> **WORK TO BE COMPLETED**
Return every line of the records below verbatim, with no pictures in the copy.

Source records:
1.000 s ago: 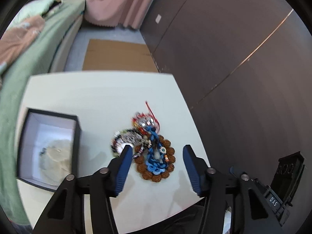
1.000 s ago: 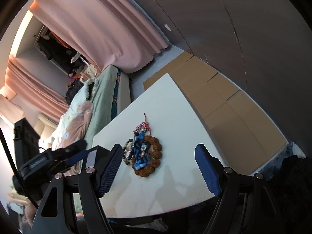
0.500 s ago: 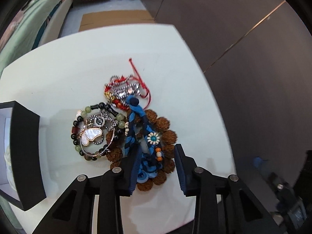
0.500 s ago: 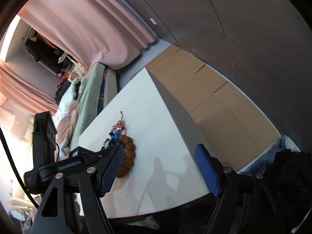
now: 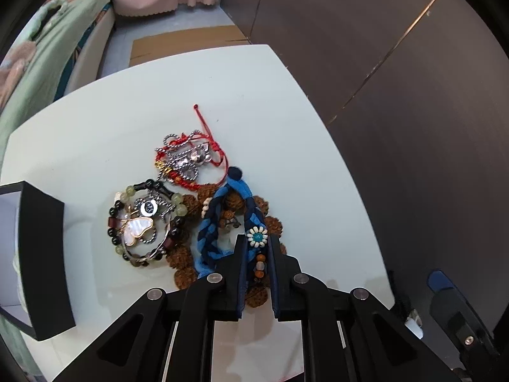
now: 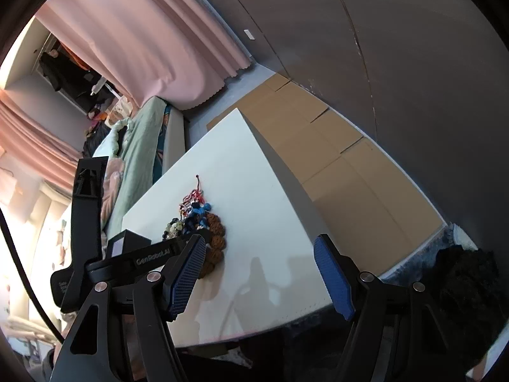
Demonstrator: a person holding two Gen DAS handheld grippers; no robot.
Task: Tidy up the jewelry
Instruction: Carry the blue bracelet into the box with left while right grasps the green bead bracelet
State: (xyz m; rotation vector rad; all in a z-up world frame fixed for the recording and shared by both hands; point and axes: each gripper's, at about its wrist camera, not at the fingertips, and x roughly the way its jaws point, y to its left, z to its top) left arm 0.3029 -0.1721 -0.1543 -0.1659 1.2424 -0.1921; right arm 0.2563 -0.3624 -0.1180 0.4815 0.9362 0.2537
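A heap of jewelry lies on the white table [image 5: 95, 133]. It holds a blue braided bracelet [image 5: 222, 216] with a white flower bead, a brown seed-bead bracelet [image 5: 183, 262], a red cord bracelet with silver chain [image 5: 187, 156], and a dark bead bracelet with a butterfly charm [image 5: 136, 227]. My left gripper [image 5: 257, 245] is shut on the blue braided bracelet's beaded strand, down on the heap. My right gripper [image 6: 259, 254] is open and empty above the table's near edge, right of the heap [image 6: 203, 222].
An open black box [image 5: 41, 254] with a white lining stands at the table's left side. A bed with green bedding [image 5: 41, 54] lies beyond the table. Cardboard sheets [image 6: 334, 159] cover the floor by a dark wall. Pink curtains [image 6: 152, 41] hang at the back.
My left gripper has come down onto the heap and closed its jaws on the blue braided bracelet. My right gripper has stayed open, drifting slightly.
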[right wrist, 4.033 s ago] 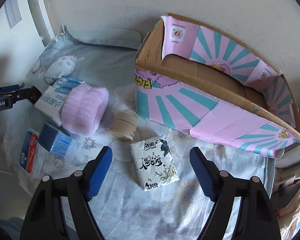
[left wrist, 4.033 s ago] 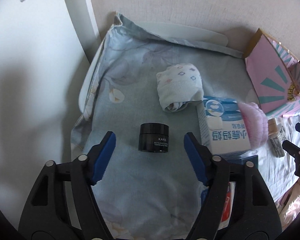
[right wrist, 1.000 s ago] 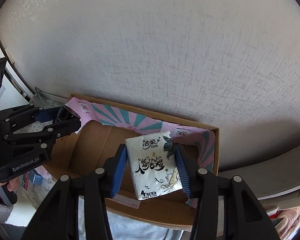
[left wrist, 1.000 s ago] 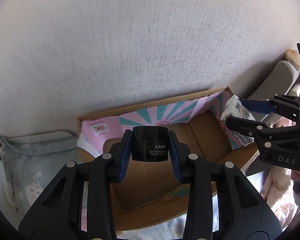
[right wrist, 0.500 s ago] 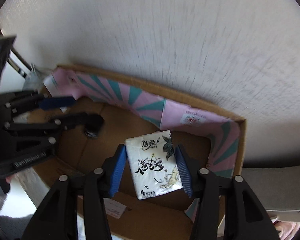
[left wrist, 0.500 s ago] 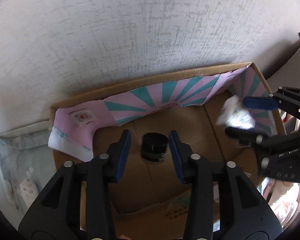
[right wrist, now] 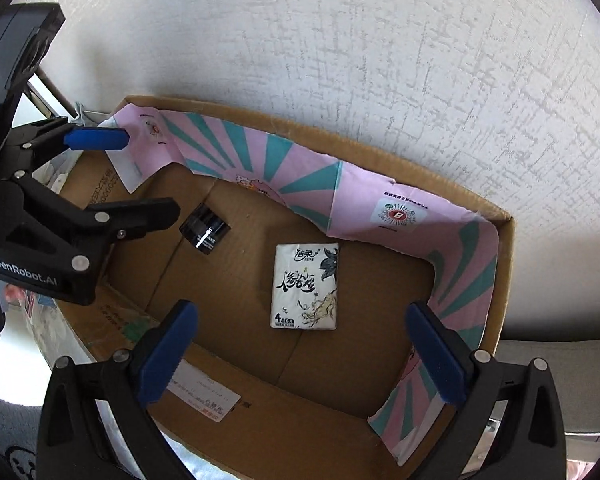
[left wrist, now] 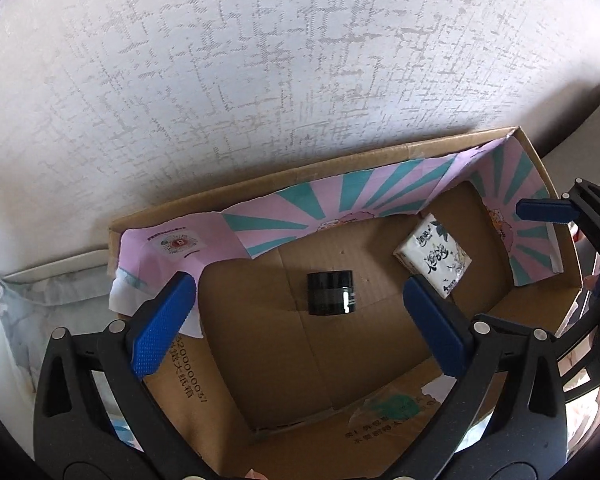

> **WORKED SOLUTION**
1.000 s ago: 
1.000 s ago: 
0.500 s ago: 
0.500 s ago: 
now: 
now: 
Demonstrator: a person holding two Gen DAS handheld grippers; no robot.
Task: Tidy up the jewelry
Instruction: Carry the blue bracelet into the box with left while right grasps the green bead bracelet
State: (xyz m; rotation vector rad; all in a z-up world frame fixed for the recording and shared by both hands; point and axes: each gripper's, at about its wrist camera, not at the fingertips, and x roughly the way its jaws point, y to its left, z to its top) left arm 0.3029 -0.1721 -0.1543 -0.1659 1.2424 -0.1921; right arm 0.2563 -0.3624 -0.1180 0.4815 0.9362 0.2537
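A heap of jewelry lies on the white table [image 5: 95, 133]. It holds a blue braided bracelet [image 5: 222, 216] with a white flower bead, a brown seed-bead bracelet [image 5: 183, 262], a red cord bracelet with silver chain [image 5: 187, 156], and a dark bead bracelet with a butterfly charm [image 5: 136, 227]. My left gripper [image 5: 257, 245] is shut on the blue braided bracelet's beaded strand, down on the heap. My right gripper [image 6: 259, 254] is open and empty above the table's near edge, right of the heap [image 6: 203, 222].
An open black box [image 5: 41, 254] with a white lining stands at the table's left side. A bed with green bedding [image 5: 41, 54] lies beyond the table. Cardboard sheets [image 6: 334, 159] cover the floor by a dark wall. Pink curtains [image 6: 152, 41] hang at the back.
My left gripper has come down onto the heap and closed its jaws on the blue braided bracelet. My right gripper has stayed open, drifting slightly.
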[right wrist, 4.033 s ago] 
[left wrist, 4.033 s ago] 
[right wrist, 1.000 s ago] 
[left wrist, 1.000 s ago] 
[right wrist, 0.500 s ago] 
[left wrist, 0.500 s ago] 
[right wrist, now] 
[left wrist, now] 

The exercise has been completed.